** WHAT YOU SHOULD DO **
From the entries below, retype only the lines from the one with "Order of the" through the one with "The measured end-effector", exactly as written.

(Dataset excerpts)

• • • • •

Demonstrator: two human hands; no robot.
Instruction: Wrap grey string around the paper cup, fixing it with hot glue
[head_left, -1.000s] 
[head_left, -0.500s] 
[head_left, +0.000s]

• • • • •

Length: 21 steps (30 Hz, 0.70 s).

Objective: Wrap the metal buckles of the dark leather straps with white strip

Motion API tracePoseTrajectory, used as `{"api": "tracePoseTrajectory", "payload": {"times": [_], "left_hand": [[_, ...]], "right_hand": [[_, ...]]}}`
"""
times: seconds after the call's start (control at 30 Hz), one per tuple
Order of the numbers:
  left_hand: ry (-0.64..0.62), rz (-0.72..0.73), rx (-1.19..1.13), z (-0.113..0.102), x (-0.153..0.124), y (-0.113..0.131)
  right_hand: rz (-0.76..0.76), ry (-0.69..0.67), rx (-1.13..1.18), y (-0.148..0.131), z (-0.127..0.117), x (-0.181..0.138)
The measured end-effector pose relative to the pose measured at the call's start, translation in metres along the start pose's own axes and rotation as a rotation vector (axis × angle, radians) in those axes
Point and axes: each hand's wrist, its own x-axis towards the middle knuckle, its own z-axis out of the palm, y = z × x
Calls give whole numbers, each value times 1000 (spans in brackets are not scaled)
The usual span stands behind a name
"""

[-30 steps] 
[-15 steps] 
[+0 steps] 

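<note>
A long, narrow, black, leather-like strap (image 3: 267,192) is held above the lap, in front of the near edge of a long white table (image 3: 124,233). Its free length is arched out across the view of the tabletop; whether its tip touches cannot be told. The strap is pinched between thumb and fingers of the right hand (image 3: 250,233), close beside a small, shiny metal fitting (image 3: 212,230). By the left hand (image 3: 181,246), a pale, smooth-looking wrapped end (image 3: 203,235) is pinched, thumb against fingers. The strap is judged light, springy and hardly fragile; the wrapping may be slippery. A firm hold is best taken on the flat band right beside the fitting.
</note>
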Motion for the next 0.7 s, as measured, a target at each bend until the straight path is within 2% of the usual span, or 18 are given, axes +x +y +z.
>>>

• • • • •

** ANSWER TO THIS EXERCISE **
Order of the numbers:
  left_hand: ry (-0.64..0.62), rz (-0.72..0.73), rx (-1.19..1.13), z (-0.113..0.102), x (-0.153..0.124), y (-0.113..0.131)
  right_hand: rz (-0.76..0.76), ry (-0.69..0.67), rx (-1.13..1.18), y (-0.148..0.131), z (-0.127..0.117), x (-0.181..0.138)
The measured end-effector pose relative to the pose measured at the call's start, translation in metres along the start pose's own axes and rotation as a rotation vector (axis × angle, radians) in those axes

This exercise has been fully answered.